Ja, natürlich hat es weltweite Auswirkungen. Aber vor allem - und das im mittel- bis langfristigen Bereich - dann doch auf die US-Wirtschaft, denn letztendlich führt Protektionismus dazu, dass sich Geld- und Warenströme Alternativen suchen. Das heißt, irgendwann schneiden sich die USA damit ins eigene Fleisch, aber wenn das mal richtig weh tut, ist Trump längst kein Präsident mehr und alle wundern sich, wie das nur passieren konnte. Dass Trump dann, wenn überhaupt mit jemand in der EU, am liebsten mit den Leutchen vom Schlage eines Orban redet, ist dann noch das Sahnehäubchen - natürlich kann die USA der EU-Wirtschaft weh tun, keine Frage, aber andersrum halt genauso. Und ob es dann clever ist zu sagen, hey, wir haben auf allen wichtigen europäischen Märkten Anteile und Geld verloren (von China ganz zu schweigen), aber schaut euch mal Ungarn an! - ich weiß nicht, ob das alles so dauerhaft nachhaltig ist, für all die Trump-Wähler, die mit der Produktion/Erbringung oder dem Handel von Gütern und Dienstleistungen ihre monatlichen Dollars verdienen müssen.

QUOTE
Die Zölle für dt. Autos sind noch lange nicht vom Tisch, wenn die kommen, dürfen auch wir die Zeche zahlen.

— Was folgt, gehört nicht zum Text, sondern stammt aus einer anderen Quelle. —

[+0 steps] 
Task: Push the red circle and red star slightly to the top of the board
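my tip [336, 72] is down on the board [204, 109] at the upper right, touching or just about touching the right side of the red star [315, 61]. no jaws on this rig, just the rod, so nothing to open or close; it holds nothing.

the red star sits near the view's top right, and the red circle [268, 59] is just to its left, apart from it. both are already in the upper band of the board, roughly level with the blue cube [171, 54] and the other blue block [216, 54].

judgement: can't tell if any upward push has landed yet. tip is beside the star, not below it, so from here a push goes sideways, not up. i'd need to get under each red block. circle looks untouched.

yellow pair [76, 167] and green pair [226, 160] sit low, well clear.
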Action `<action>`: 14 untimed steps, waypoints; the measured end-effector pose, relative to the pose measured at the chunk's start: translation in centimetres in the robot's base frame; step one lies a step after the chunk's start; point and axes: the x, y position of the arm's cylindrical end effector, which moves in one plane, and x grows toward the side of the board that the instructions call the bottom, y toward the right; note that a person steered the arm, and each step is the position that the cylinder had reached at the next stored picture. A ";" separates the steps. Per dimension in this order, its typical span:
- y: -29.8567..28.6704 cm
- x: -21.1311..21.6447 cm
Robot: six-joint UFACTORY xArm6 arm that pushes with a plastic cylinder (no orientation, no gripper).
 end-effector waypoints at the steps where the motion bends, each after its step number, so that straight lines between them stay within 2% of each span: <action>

Das kann natürlich weh tun, mittelfristig kann witzigerweise genau das mit der Tritt ins Hinterteil sein, den die deutsche Automobilindustrie längst braucht, um weg von Lug und Betrug und Festhalten an alten Zöpfen der schönen kurzfristigen Gewinne wegen zu kommen. Pervers dran ist, dass es ein planloser Hitzkopf wie Trump aus den falschen Motiven heraus sein muss, der diesen Weckruf auslöst, aber Scheuers Andi wird es bestimmt nicht tun, nicht mehr in diesem Jahrhundert, und das ist möglicherweise mehr Zeit als Deutschland insgesamt hat. Wenn ein wichtiger Absatzmarkt einbricht, muss man nämlich härter kämpfen, um die Marktanteile die man noch hat, nicht auch noch zu verlieren. Spitzentechnologie wie ein top-innovatives autonomes E-Mobil mit Langstreckentauglichkeit "made in Germany" ist möglich, es muss nur jemand wollen und nicht dauernd wegen vermeintlich (kurzfristig) hoher Entwicklungskosten die anderen Technologieregionen der Welt sich den Vorsprung ausbauen lassen. Trump hin oder her, der Prüfstein, ob "made in Germany" noch hart genug ist, um in den oberen Rängen der Wirtschaftswelt mit zu spielen, dürfte mit dem heraufziehenden Abschwung ohnehin kommen, ob uns das nun gefällt oder nicht.

EDIT: Gerade las ich passend zum Thema noch dies hier. Daimler macht also Pläne für in 20 Jahren, VW lässt sich gleich bis 2050 Zeit. Schön, wenn man diese Zeit hat. Aber was, wenn nicht?